Nigeria’s CNG Ambition at a Crossroads: Funding Secured, Infrastructure Lagging
Nigeria’s CNG Ambition At A Crossroads: Funding Secured, Infrastructure Lagging

Despite securing more than $2 billion in private sector investment commitments within just over two years, Nigeria’s push toward nationwide Compressed Natural Gas (CNG) adoption is falling short of its 2025 infrastructure targets. While policy momentum and funding signals remain strong, the pace of on-the-ground delivery tells a more complicated story.

 

At the centre of this transition is the Presidential CNG Initiative (PiCNG), launched in 2023 as a strategic response to the removal of petrol subsidies. Positioned as both an economic relief mechanism and a long-term energy transition framework, the programme was designed to accelerate gas-powered mobility across Nigeria.

 

Two years later, the question is no longer about investment commitments — it is about implementation.

 

Big Targets, Limited Transparency

At a January 30, 2025, ceremony in Kogi State, the Programme Director of PiCNG, Engr. Michael Oluwagbemi announced plans to roll out at least 500 vehicle conversion centres and more than 150 CNG retail outlets by the end of 2025. However, checks conducted by Nairametrics reveal a significant gap between projections and verifiable progress. According to figures available on the initiative’s website, more than 300 conversion centres and over 40 refuelling stations have been built since 2023. Yet, there is no year-by-year breakdown clarifying how many of those facilities were delivered in 2025 alone.

 

As of January 2025, when the ambitious year-end projection was announced, Nigeria reportedly had about 50 CNG refuelling stations and 193 conversion centres nationwide. That baseline suggested that substantial acceleration would be required to meet the stated targets.

 

Instead, clear and updated performance data remains elusive.

 

Accountability Questions and Institutional Deflection

Attempts to obtain detailed breakdowns of progress have reportedly been redirected between agencies.

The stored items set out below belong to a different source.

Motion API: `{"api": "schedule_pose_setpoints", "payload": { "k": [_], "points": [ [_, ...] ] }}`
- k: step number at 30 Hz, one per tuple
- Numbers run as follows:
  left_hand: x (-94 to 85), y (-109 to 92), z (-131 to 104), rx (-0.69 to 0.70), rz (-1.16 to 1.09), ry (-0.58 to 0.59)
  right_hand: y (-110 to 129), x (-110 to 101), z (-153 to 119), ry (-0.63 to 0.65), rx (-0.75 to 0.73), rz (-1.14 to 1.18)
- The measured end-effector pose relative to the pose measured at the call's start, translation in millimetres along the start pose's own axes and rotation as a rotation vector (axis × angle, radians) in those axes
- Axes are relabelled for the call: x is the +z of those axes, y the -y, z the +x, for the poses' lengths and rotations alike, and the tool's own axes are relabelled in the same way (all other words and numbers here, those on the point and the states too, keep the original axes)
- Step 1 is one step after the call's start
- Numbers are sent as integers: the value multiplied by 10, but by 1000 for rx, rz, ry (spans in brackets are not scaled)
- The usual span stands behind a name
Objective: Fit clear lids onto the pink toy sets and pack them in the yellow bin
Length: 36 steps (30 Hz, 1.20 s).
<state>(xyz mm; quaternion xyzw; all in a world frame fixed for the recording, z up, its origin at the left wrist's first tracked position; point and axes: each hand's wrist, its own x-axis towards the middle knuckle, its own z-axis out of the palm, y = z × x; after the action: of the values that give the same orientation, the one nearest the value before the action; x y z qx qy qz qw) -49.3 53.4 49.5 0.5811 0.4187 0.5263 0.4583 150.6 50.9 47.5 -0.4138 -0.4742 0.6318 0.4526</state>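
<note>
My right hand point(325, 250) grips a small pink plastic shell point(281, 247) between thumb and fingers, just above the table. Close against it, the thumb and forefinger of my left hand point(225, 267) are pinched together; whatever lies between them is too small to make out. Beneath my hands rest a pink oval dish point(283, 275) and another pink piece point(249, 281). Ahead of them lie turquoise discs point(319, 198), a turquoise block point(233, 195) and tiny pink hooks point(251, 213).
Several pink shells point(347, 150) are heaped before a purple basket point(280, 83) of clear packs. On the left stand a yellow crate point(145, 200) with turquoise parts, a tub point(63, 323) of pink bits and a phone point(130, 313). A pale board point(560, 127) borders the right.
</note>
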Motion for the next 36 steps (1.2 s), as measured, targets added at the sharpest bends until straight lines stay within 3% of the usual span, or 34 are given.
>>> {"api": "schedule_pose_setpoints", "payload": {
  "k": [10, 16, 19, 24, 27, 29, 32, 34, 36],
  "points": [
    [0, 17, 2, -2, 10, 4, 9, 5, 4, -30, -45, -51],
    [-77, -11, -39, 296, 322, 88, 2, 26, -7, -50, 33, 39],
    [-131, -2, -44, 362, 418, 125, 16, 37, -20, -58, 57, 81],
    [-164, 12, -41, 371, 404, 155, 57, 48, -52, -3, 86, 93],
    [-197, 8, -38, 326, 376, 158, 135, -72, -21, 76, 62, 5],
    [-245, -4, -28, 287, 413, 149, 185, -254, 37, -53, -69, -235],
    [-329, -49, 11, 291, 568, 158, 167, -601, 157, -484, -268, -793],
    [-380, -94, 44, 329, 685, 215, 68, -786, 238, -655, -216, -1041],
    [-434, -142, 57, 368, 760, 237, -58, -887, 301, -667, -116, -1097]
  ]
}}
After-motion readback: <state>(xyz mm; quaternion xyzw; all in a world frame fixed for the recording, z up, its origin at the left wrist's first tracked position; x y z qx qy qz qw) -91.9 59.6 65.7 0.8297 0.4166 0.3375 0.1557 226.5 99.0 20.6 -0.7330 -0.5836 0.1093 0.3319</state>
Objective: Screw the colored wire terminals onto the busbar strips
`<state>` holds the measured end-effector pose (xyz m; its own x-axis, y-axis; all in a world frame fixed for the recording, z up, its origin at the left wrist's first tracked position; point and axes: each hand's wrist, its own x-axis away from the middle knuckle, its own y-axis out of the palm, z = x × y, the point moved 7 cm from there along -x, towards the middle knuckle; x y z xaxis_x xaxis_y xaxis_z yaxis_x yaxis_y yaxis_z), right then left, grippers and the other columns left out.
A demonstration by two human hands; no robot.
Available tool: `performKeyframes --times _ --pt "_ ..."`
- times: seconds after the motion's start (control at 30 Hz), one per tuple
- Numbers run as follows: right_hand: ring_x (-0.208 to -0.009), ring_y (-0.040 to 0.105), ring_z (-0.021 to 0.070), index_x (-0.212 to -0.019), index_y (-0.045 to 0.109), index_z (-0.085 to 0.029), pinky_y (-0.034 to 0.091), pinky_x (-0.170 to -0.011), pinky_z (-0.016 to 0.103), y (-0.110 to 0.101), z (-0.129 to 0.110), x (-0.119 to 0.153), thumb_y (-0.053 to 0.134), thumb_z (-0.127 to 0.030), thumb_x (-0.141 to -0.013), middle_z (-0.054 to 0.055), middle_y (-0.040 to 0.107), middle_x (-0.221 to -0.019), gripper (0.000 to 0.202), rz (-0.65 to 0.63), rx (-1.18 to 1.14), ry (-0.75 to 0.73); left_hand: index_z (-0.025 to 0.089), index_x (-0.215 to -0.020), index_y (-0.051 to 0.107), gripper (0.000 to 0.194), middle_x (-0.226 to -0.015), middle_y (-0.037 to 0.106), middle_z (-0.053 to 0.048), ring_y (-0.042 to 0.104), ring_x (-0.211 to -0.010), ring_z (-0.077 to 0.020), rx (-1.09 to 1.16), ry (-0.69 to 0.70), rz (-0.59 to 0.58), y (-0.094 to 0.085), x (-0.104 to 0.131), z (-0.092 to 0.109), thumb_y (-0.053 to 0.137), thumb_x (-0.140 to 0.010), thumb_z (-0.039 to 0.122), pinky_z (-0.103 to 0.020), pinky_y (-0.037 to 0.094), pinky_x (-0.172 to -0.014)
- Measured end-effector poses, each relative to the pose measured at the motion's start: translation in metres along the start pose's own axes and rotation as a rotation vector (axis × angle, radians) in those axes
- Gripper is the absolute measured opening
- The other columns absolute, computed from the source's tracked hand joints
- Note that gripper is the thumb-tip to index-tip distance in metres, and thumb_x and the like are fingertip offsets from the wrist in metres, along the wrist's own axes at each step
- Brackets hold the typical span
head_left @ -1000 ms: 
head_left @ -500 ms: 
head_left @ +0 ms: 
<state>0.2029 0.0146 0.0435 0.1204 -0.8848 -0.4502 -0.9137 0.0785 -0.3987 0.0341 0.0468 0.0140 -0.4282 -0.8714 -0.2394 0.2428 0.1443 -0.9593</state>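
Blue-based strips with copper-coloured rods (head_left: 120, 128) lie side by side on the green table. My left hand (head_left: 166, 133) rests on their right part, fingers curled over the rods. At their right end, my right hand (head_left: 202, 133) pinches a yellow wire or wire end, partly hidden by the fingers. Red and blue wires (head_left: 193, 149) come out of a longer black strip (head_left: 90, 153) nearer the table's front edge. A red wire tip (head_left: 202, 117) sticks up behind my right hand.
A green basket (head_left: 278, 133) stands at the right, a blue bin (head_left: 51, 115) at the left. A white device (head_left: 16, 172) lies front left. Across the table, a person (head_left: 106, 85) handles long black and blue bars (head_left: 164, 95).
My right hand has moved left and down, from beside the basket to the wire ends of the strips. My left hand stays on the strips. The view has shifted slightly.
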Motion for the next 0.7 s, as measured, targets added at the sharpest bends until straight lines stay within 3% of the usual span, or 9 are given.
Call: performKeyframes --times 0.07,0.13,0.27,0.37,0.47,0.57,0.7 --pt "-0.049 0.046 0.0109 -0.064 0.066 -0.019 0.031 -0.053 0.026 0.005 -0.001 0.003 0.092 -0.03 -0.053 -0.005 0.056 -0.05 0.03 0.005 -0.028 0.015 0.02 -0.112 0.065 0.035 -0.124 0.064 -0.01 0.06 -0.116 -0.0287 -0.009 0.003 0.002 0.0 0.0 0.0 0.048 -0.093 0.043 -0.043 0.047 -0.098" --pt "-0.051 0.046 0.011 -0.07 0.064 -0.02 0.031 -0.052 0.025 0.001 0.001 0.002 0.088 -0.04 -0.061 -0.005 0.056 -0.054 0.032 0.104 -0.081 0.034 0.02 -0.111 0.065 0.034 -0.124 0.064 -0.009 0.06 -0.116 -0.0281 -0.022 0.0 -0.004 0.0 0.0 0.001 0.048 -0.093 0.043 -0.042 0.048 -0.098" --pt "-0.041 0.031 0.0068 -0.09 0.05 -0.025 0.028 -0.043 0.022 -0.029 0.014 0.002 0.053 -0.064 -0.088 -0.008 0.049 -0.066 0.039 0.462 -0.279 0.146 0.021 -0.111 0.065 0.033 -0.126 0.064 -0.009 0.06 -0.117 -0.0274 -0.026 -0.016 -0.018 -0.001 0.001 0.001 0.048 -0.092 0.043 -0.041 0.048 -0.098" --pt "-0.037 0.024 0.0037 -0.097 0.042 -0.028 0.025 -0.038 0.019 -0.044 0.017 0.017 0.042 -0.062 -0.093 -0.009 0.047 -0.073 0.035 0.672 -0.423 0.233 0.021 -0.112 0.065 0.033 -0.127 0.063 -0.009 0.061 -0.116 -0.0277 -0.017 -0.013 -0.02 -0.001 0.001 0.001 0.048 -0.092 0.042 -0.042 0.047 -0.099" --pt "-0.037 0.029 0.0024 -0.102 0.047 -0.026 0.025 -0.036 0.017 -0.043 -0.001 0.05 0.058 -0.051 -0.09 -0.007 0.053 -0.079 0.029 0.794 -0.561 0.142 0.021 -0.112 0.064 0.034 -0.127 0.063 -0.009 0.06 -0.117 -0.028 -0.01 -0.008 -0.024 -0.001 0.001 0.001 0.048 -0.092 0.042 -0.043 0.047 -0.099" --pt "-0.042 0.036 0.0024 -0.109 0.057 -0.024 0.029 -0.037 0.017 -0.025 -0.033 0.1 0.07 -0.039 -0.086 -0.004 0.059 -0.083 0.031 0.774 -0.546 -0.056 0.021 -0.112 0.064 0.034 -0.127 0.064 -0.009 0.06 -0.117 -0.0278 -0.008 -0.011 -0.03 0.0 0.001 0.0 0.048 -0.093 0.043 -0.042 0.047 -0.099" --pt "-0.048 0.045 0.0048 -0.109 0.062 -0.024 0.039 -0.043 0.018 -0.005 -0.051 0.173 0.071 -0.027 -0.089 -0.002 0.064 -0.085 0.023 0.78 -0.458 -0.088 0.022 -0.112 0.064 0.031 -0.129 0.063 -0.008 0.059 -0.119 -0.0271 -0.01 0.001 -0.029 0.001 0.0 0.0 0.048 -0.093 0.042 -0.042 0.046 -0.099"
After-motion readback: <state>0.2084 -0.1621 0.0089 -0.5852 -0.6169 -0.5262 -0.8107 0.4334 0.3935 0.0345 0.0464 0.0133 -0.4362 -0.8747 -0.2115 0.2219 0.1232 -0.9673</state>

Officials within the PiCNG office referred inquiries to the Federal Ministry of Finance and the Nigerian Midstream and Downstream Petroleum Regulatory Authority (NMDPRA). Meanwhile, advisers within the Ministry of Finance indicated that the CNG initiative office itself should provide the data, with internal sources suggesting that references to the Ministry of Finance may amount to deflection.

 

As of the time of reporting, public clarification from the regulatory authority had not been secured. The lack of transparent milestone reporting is increasingly becoming a focal concern for analysts and industry observers. With billions committed and multiple budgetary allocations approved, stakeholders argue that measurable infrastructure delivery, not funding announcements, must now define performance.

 

Strong Funding, Slower Rollout

On paper, the numbers are impressive.

 

Over $2 billion in private investment commitments already secured

Projected to reach $5 billion by 2027

N100 billion approved in late 2023

N130 billion allocated in the 2024 budget

N225 billion in the 2025 budget cycle

 

The initiative was also projected to generate thousands of direct and indirect jobs across vehicle conversion services, cylinder manufacturing, logistics, and retail infrastructure development. Yet stakeholders say visible deployment of refuelling stations remains concentrated along pilot corridors and select urban centres, limiting true nationwide access.

 

For commercial transport operators, the core target market for rapid adoption of infrastructure gaps presents practical risks.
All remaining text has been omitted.